___ Source material
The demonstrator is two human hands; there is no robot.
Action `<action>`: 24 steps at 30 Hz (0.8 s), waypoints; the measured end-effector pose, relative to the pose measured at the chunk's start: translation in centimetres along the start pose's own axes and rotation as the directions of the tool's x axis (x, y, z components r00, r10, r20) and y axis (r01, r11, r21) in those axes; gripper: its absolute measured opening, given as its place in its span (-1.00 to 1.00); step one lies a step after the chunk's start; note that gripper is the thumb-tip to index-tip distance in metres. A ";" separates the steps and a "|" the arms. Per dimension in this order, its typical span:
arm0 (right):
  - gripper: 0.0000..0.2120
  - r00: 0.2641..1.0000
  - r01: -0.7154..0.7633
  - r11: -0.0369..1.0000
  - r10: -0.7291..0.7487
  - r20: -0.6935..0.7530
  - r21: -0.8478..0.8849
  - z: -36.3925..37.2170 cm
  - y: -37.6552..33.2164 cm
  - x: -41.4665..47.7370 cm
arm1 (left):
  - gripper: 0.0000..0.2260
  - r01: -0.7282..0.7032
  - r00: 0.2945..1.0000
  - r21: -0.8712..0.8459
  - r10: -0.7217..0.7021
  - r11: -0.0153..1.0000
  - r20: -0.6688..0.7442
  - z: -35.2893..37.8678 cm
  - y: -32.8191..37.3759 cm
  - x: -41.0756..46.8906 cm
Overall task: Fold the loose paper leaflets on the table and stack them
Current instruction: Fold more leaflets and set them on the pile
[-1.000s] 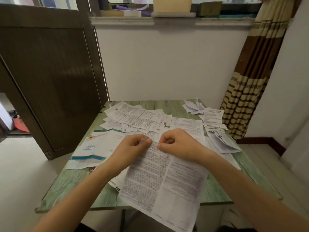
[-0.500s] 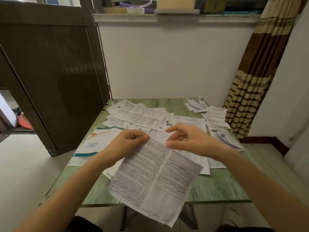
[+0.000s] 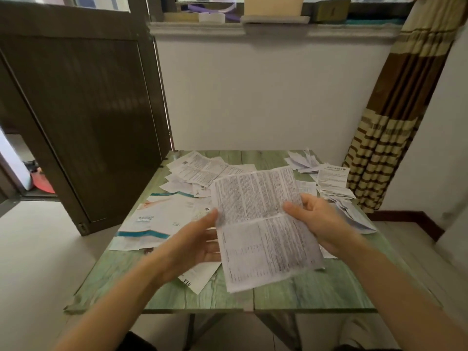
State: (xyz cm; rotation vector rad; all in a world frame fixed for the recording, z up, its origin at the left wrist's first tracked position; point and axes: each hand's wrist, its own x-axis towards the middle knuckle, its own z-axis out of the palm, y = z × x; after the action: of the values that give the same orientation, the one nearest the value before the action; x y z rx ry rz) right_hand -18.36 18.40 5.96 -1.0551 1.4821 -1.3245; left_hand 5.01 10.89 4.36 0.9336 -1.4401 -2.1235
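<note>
R hand (image 3: 321, 224) pinches leaflet (image 3: 258, 224); L hand (image 3: 195, 241) flat at edge; loose sheets (image 3: 200, 171) litter table (image 3: 316, 292).

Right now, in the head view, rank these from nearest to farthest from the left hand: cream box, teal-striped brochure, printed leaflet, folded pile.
1. printed leaflet: touching the left hand, on its right.
2. teal-striped brochure: on the table, just left.
3. folded pile: table's far right corner.
4. cream box: on the window sill, farthest.
</note>
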 end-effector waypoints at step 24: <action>-0.61 0.969 -0.177 0.984 0.171 0.178 0.019 0.2 2.2 -1.2 | -0.65 -0.152 0.941 0.333 0.239 0.931 -0.238 -0.8 0.2 -0.8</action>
State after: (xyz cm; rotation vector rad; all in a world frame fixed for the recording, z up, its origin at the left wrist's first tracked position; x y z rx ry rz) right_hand -17.99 19.64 3.84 -0.9706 1.3811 -1.1011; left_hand 6.11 10.83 4.56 1.0946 -1.6692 -1.5778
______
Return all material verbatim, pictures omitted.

The demonstrator is two human hands; there is no robot.
Action `<action>`: 24 steps at 30 Hz (0.8 s), waypoints; the measured end-effector pose, relative to the pose measured at the chunk's start: translation in centimetres along the start pose's own axes and rotation as the directions of the tool's x axis (x, y, z components r00, r10, r20) and y axis (r01, r11, r21) in those axes; gripper: its absolute measured opening, given as its place in its span (-1.00 to 1.00); step one lies a step after the chunk's start; note that gripper is the thumb-tip to index-tip distance in metres. A ";" separates the steps and a "|" the arms. Per dimension in this order, its typical span:
arm0 (right):
  - gripper: 0.0000..0.2120
  - r00: 0.2641..1.0000
  - r01: -0.7154..0.7633
  - r11: -0.0369..1.0000
  - r10: -0.7291..0.7487
  - r20: -0.6935..0.7530
  - r21: -0.8478..0.8849
  - z: -36.3925..37.2170 cm
  - y: -37.6552..33.2164 cm
  - x: -41.4665..47.7370 cm
arm1 (left):
  - gripper: 0.0000..0.2260
  - r01: -0.7282..0.7032
  - r00: 0.2945..1.0000
  - r21: -0.8712..0.8459
  - r10: -0.7217..0.7021
  - r11: -0.0153..1.0000
  - r20: -0.6688..0.7442
  - z: -35.2893..37.8678 cm
  - y: -32.8191..37.3759 cm
  - x: -41.0756..46.8906 cm
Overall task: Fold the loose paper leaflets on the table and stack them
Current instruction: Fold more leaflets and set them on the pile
[-1.000s] 
[-0.500s] 
[+0.000s] 
State: (xyz cm; rotation vector rad; all in a world frame fixed for the recording, z up, its origin at the left wrist's first tracked position; point and axes: each hand's wrist, its own x-axis towards the middle knuckle, its own z-axis out of the palm, y = z × x; after the action: of the values that give the same orientation, the one nearest the value before the action; x y z rx ry rz) right_hand -18.36 18.40 5.96 -1.0551 1.4821 -1.3245; left_hand 5.01 10.89 4.36 0.9336 -1.4401 -2.1235
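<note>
R hand (image 3: 321, 224) pinches leaflet (image 3: 258, 224); L hand (image 3: 195, 241) flat at edge; loose sheets (image 3: 200, 171) litter table (image 3: 316, 292).

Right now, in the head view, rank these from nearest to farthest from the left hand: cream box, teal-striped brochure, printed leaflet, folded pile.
1. printed leaflet: touching the left hand, on its right.
2. teal-striped brochure: on the table, just left.
3. folded pile: table's far right corner.
4. cream box: on the window sill, farthest.
</note>
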 end-effector waypoints at step 24: <action>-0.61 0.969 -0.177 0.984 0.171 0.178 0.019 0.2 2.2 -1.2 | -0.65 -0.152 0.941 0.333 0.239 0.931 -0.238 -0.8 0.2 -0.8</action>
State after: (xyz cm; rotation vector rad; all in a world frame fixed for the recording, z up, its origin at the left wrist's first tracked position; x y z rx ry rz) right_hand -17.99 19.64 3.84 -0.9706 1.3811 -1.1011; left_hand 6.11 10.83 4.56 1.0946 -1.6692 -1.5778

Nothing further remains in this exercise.